- **What to work on**: For the word "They", state how many lines below contain it. Give no other text.

- **Dataset entries**:
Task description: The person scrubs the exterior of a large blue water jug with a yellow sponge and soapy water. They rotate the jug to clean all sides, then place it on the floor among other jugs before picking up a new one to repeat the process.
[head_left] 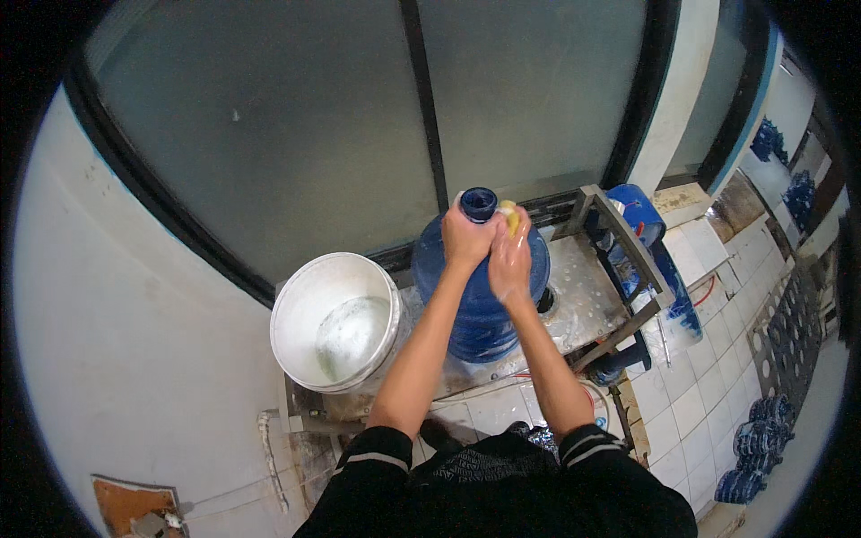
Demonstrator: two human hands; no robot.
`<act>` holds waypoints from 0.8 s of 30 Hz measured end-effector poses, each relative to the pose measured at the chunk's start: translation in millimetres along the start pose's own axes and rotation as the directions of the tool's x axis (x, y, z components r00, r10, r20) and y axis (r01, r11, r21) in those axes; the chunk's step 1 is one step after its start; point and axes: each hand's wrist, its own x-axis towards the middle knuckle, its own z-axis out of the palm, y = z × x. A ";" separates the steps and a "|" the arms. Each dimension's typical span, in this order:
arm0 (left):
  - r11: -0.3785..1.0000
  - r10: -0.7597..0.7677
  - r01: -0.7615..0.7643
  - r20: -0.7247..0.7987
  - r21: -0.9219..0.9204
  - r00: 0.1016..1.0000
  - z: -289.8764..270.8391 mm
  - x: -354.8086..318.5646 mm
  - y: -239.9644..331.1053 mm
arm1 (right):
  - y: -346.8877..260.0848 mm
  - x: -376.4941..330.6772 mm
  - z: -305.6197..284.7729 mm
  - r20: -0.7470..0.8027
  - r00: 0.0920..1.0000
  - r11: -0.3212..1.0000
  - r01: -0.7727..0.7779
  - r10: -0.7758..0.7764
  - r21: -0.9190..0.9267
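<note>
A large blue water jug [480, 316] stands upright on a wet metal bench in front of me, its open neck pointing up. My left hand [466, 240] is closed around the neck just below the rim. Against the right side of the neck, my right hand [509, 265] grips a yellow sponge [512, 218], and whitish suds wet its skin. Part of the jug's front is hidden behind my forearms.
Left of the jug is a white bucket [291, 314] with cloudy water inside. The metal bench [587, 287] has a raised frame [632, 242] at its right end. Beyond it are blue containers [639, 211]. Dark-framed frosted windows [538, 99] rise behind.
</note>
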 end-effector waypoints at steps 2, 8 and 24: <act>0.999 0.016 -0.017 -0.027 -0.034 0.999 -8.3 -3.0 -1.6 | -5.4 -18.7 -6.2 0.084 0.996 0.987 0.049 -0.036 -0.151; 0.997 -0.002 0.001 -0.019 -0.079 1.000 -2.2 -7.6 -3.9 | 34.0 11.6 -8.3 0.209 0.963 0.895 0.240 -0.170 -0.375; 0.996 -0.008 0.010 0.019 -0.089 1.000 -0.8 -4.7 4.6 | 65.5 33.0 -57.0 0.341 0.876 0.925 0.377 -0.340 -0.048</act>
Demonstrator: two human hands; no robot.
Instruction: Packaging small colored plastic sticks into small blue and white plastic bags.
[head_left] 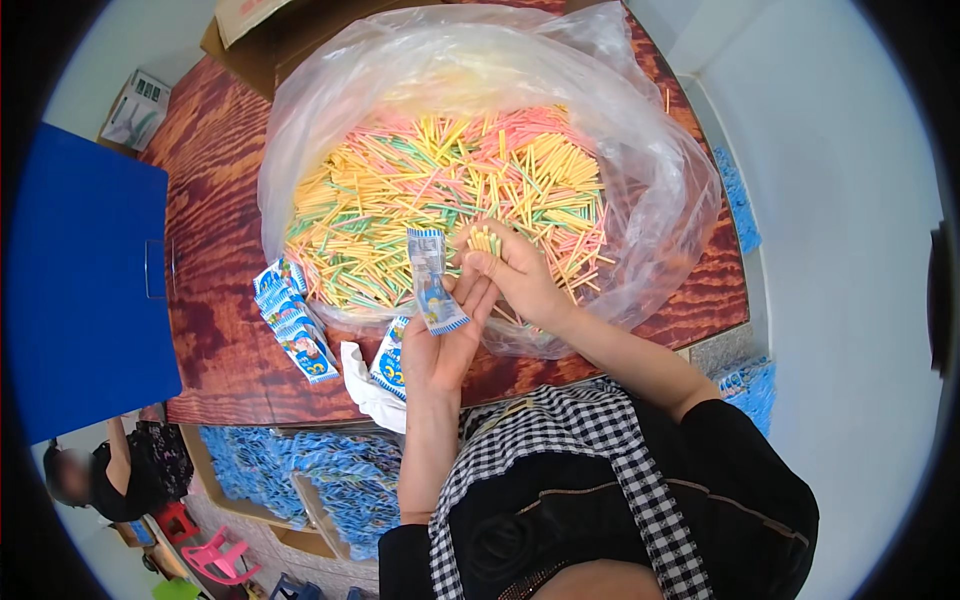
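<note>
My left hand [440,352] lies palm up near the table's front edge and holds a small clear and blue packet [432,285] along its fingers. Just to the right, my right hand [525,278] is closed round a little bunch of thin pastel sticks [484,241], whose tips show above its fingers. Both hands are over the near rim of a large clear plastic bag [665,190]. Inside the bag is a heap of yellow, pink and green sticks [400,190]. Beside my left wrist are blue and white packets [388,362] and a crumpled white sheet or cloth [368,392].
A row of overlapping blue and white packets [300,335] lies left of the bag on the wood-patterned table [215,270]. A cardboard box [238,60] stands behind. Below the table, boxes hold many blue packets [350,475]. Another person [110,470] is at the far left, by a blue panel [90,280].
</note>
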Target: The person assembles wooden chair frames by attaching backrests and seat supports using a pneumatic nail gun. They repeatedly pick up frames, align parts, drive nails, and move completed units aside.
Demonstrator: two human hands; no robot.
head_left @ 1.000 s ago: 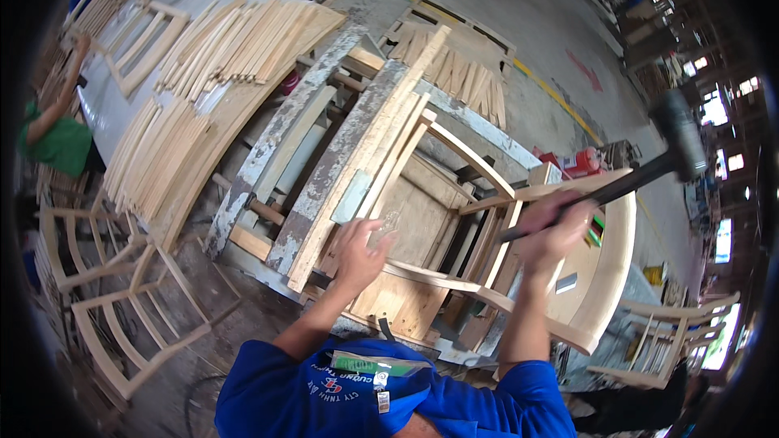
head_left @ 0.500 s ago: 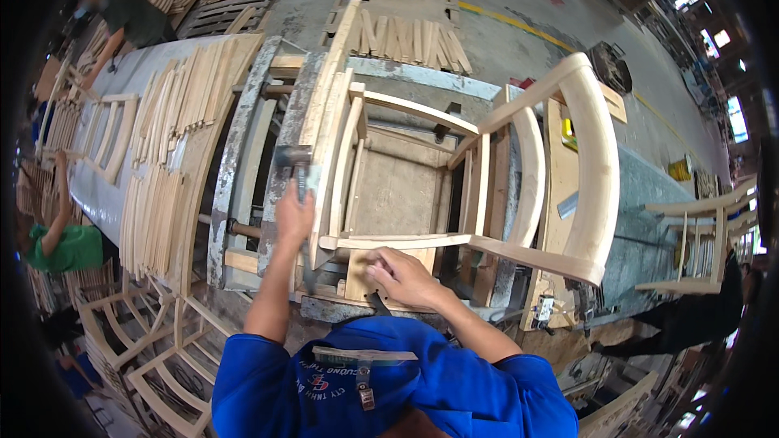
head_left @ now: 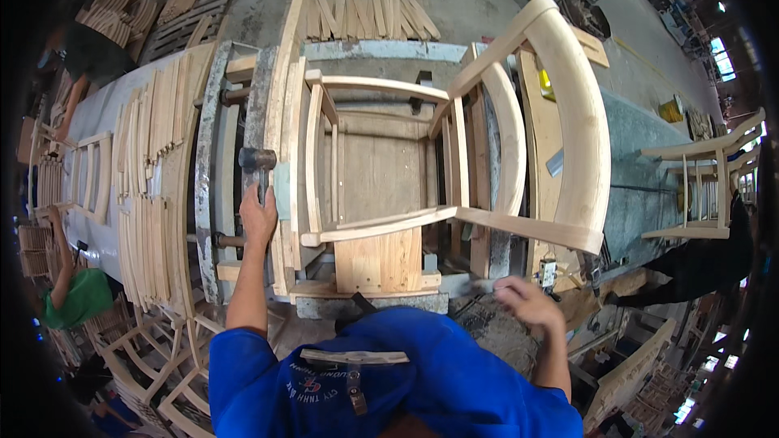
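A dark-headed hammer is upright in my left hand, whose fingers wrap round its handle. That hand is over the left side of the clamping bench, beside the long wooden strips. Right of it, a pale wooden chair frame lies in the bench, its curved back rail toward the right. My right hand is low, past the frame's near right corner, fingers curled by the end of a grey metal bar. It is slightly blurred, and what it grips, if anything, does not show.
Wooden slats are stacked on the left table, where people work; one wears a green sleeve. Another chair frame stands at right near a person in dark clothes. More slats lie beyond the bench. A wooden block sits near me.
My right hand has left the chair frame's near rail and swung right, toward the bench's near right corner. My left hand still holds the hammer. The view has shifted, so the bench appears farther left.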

- **Response to the exercise**: 2